So Darwin's theory is wrong?!
No, it's NOT wrong -- It's foundational. Just as Einstein was not wrong even though his work has been supplemented over the last 100 years.
What you are learning as "Darwin's theory" is a lot more complicated than simply the work and writings of Darwin himself. His work has been greatly improved upon. No story about evolution would be possible without a mechanism, and at the time of Darwin there was no biological mechanism
known for evolution. Evolution, as observed by Darwin, was inferred by looking very macroscopically at different overt phenotypes, like how finches had differently shaped beaks that were adapted to their food type. But evolution, fundamentally, is NOT morphologic or functional change. Fundamentally it is genetic
change, and at the time of Darwin this was not established.

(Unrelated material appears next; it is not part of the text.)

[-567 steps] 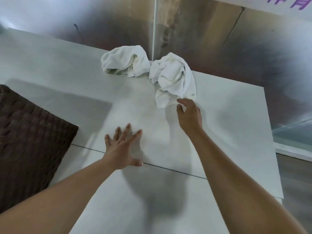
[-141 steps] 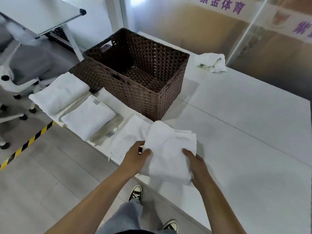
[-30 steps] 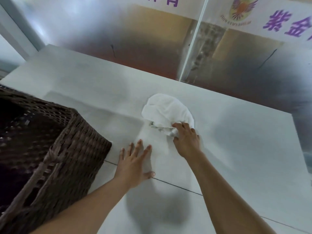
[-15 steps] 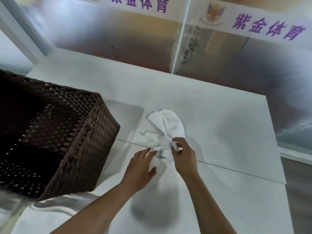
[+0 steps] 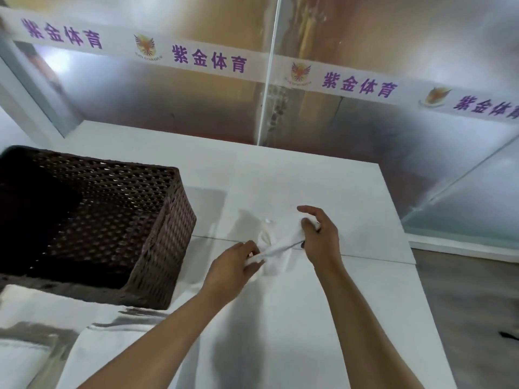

Gregor Mendel helped change that with his own foundational work in genetics; and molecular genetics has made the study of this subject so complicated that Mendel's work with peas seems very primitive. It wasn't until the 1940s and 1950s that we began to identify the molecules responsible for genetic information and their structure and function.
Furthermore, at the time of Darwin, the classification of organisms was basically derived from Linnaeus, i.e. morphological description along with the later stipulation that a species is determined by ability to procreate in nature. But species determinations are now made at the molecular level, and many organisms (especially microorganisms) have been reclassified even into different Kingdoms based on molecular work.
When I said that it doesn't matter if Darwin is wrong, that doesn't mean that he IS wrong. What that means is that he set in motion a movement that has been verified by a huge abundance of research over 150 years -- so his ACTUAL findings are incidental to our current understanding of the subject. After all, you can go to the Galapagos and make the same observations as he did. There's nothing private about his data or his work. He was just the first to string it together in the way he did.